[ACTIVITY]: Look below for the line containing "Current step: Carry" and the line containing "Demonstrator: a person"; repeat exactly those two lines and all lines between them, and nothing else.

Content starts

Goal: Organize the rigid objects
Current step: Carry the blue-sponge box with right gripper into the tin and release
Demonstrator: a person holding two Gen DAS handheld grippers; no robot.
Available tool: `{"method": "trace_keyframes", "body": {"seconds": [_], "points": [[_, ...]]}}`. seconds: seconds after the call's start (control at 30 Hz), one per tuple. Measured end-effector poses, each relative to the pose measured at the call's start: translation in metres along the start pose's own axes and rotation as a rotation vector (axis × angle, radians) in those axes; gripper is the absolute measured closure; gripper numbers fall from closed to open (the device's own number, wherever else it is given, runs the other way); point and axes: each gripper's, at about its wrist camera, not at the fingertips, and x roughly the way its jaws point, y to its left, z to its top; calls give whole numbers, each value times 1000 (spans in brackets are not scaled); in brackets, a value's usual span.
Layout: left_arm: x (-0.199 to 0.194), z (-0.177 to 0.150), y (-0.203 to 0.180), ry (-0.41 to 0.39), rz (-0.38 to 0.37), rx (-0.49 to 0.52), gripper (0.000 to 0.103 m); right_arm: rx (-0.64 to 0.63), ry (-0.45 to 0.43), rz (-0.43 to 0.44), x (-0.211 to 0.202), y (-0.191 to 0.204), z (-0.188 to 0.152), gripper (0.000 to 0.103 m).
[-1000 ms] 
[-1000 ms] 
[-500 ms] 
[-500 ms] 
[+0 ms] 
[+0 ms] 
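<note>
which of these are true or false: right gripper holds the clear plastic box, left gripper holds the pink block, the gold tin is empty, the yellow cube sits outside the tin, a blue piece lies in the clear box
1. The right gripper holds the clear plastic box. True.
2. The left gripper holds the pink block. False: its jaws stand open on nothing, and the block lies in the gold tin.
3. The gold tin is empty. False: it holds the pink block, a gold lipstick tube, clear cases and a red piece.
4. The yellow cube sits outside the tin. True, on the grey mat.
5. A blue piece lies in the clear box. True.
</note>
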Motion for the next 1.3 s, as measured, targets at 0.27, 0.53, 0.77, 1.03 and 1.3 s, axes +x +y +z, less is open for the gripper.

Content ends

[ANSWER BOX]:
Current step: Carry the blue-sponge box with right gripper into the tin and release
Demonstrator: a person holding two Gen DAS handheld grippers; no robot.

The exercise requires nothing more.